**Input data**.
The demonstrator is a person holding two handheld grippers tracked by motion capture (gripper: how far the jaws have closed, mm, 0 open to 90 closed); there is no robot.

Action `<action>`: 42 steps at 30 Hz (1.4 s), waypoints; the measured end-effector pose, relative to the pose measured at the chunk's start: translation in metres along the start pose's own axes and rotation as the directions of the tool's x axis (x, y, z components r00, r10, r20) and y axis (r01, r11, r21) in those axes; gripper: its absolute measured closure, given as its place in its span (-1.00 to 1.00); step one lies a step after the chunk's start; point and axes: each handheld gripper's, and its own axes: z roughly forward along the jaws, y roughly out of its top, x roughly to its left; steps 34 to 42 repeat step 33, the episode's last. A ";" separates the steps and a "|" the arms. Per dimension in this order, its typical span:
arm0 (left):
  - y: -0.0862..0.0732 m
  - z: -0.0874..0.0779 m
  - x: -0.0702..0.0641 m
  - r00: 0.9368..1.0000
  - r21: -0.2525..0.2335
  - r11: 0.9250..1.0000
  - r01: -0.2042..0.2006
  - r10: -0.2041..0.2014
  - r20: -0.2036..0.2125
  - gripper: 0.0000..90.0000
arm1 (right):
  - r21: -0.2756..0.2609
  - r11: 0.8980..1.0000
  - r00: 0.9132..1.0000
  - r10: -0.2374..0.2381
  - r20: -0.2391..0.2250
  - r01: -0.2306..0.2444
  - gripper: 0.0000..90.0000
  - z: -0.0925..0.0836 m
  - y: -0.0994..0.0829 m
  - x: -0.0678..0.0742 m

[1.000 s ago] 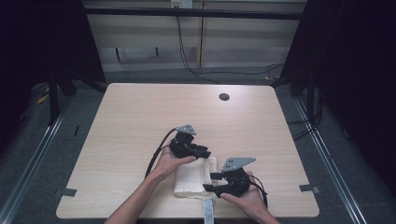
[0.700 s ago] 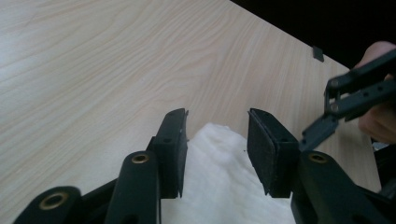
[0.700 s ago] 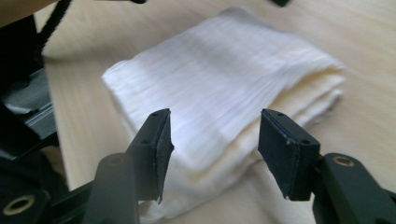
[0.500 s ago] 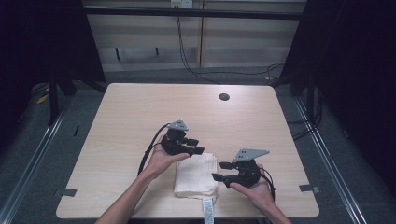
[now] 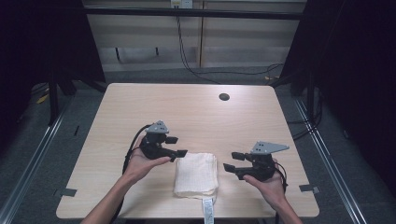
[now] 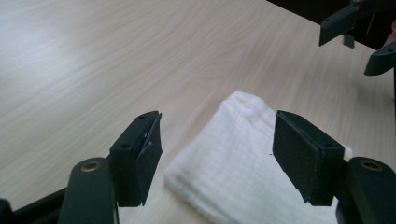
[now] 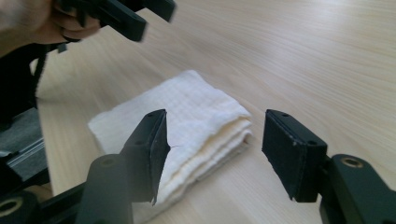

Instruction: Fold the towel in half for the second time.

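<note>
- Near the front edge of the surface [image 5: 140, 107], a folded cream towel [image 5: 196, 175] lies flat, its long axis running from the person's side toward the far edge.
- It sits between the two hands: the left claw [image 5: 177, 146] hangs just off the towel's far left corner, while the right claw [image 5: 234, 161] stands a little apart from its right edge.
- I'd judge the left claw the nearer one for any next touch.
- Both claws are released, jaws spread wide with nothing between the pads; in each gripper view the towel [image 6: 243, 158] shows beyond the jaws, untouched.
- Compared with a second ago, both hands have lifted off and drawn outward from the towel, and the jaws of each claw have just been opening.
- A white tag [image 5: 207, 211] pokes out from the towel's near end over the surface edge.
</note>
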 end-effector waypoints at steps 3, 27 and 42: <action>-0.009 -0.010 0.001 1.000 -0.016 1.000 0.009 -0.009 -0.007 -0.26 | 0.005 1.000 0.999 0.025 0.025 -0.025 -0.11 -0.002 -0.011 -0.006; -0.095 -0.077 -0.013 0.986 0.006 0.995 0.100 -0.098 -0.132 -0.34 | -0.067 0.994 0.983 0.094 0.159 -0.084 -0.17 -0.058 -0.042 -0.041; -0.115 -0.090 0.000 0.972 -0.018 0.986 0.167 -0.167 -0.165 -0.34 | -0.077 0.990 0.972 0.132 0.192 -0.119 -0.19 -0.059 -0.046 -0.052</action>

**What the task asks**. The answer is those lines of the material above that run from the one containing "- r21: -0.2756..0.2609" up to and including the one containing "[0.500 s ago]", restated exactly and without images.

**Answer section**.
  - r21: -0.2756..0.2609
  - r11: 0.8980..1.0000
  - r00: 0.9132..1.0000
  - r10: -0.2374..0.2381
  - r20: -0.2391..0.2250
  - r01: -0.2306..0.2444
  - gripper: 0.0000..90.0000
  - z: -0.0925..0.0836 m
  - y: -0.0994..0.0829 m
  - x: -0.0678..0.0742 m

[1.000 s ago] 
[0.700 s ago] 
[0.700 s ago] 
[0.500 s ago] 

This exercise has been completed.